Tue Jul 9, 2013, 02:27 PM
Jul 2013

...but it is good to find out about some negative feedback mechanisms to go along with all of the positive feedback ones we hear about all the time.

 

kestrel91316

(51,666 posts)
4. Isn't Accuweather a RW corporation that engages in GW denial?
Tue Jul 9, 2013, 02:33 PM
Jul 2013

Desertification is ongoing. All the fires in the SW US of late have caused scientists to become concerned that the forests of the SW will never return (presumably replaced by scrub and desert).

Too much CO2 is a bad thing for plants AND virtually all ecosystems.

NickB79

(19,277 posts)
5. "Balance themselves out over time"
Tue Jul 9, 2013, 02:58 PM
Jul 2013

Of course they'll balance themselves out over time.

Too bad Mother Nature works with geologic timescales, while human timescales are a blink of an eye in comparison.

A million years from now, everything will have balanced itself out again.
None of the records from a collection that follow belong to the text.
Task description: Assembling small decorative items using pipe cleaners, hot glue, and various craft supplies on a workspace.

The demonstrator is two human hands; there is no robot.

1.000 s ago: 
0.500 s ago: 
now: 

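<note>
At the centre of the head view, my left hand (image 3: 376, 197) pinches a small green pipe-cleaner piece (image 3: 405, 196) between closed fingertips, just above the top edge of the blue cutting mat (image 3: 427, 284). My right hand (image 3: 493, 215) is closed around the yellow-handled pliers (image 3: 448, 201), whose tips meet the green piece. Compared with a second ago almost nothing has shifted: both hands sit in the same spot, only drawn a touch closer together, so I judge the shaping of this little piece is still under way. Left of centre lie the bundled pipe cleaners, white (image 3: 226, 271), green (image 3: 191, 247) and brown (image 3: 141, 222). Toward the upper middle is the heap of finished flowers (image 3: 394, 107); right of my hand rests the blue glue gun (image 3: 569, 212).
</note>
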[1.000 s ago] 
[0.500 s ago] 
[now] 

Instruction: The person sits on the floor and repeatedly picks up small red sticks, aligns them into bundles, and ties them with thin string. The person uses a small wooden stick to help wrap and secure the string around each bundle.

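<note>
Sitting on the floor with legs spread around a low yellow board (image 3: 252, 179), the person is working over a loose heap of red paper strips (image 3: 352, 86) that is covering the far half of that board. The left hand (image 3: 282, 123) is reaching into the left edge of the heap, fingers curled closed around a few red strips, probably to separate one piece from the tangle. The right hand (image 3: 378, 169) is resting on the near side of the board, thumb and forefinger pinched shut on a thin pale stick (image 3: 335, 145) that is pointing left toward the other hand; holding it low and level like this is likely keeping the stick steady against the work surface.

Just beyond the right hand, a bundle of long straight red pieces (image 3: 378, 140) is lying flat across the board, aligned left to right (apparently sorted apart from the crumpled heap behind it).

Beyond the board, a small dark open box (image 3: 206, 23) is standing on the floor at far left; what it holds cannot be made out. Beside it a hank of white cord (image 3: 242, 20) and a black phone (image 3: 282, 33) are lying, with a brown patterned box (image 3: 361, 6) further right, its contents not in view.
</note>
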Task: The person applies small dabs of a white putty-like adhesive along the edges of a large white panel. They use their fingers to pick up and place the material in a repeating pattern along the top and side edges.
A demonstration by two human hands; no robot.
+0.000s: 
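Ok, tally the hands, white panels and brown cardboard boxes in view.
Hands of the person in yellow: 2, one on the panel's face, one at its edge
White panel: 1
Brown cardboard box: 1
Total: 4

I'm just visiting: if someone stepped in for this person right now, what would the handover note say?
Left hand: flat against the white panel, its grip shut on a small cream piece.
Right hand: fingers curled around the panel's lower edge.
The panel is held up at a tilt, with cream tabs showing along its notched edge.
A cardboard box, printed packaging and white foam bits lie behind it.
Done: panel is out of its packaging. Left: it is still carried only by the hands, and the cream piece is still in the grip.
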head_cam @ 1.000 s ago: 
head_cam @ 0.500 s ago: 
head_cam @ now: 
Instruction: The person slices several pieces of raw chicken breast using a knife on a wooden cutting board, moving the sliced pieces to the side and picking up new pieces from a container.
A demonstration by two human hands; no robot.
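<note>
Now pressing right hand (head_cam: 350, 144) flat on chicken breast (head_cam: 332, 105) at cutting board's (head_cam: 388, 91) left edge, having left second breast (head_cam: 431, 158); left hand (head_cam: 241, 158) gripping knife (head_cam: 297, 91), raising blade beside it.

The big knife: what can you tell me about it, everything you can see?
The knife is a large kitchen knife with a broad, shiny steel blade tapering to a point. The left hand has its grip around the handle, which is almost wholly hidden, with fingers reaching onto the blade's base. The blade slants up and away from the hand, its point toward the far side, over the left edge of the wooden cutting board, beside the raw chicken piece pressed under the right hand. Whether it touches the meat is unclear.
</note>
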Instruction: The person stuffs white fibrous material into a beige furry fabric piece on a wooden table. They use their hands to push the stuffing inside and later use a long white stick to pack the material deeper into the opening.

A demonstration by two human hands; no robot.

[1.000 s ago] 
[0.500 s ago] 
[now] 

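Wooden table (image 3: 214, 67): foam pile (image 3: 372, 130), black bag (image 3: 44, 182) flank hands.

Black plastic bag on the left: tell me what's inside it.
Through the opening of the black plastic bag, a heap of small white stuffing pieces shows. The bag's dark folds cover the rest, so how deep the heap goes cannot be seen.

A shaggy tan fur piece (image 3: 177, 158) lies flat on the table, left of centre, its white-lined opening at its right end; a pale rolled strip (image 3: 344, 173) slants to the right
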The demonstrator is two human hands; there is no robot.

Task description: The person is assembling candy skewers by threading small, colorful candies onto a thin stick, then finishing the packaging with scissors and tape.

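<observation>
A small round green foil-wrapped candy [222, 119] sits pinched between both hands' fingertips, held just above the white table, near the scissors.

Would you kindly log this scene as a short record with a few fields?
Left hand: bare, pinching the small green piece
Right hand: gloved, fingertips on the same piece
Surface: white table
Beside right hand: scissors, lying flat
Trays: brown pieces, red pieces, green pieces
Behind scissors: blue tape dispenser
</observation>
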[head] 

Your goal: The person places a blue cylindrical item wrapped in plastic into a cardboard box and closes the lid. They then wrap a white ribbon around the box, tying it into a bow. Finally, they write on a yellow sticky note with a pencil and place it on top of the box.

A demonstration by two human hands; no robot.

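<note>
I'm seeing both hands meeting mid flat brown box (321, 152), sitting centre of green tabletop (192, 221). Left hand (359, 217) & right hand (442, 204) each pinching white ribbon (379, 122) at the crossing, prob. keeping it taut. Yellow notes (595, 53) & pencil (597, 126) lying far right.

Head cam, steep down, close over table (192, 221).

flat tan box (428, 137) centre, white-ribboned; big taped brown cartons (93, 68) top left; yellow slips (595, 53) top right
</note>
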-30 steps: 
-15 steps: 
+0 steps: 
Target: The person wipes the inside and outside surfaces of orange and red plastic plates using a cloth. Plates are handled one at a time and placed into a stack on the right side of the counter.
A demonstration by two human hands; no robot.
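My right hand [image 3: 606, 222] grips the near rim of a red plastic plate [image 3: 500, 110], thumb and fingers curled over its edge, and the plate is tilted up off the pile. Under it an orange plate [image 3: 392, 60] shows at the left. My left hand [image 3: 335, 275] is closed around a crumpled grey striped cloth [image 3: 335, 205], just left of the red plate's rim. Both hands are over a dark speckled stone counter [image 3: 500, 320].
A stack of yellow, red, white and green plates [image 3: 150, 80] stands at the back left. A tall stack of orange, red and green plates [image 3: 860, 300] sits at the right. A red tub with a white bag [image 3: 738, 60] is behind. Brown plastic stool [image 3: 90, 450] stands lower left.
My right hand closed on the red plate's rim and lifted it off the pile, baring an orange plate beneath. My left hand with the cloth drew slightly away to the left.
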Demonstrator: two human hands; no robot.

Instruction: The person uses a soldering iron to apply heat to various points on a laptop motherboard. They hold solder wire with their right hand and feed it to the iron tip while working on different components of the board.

Carbon will have been re-sequestered, the global temperatures will be falling again, polar ice sheets will be reforming, and the species that survive through the current mass extinction event will be re-speciating out to fill the empty niches. However, that means jack shit for those of us looking at the next few hundred years of climate upheaval and wondering how the hell civilization is going to survive.

After all, the planet balanced itself out after an asteroid impact and ensuing catastrophic climate change swings 65 million years ago. That didn't mean much to the dinosaurs, now did it?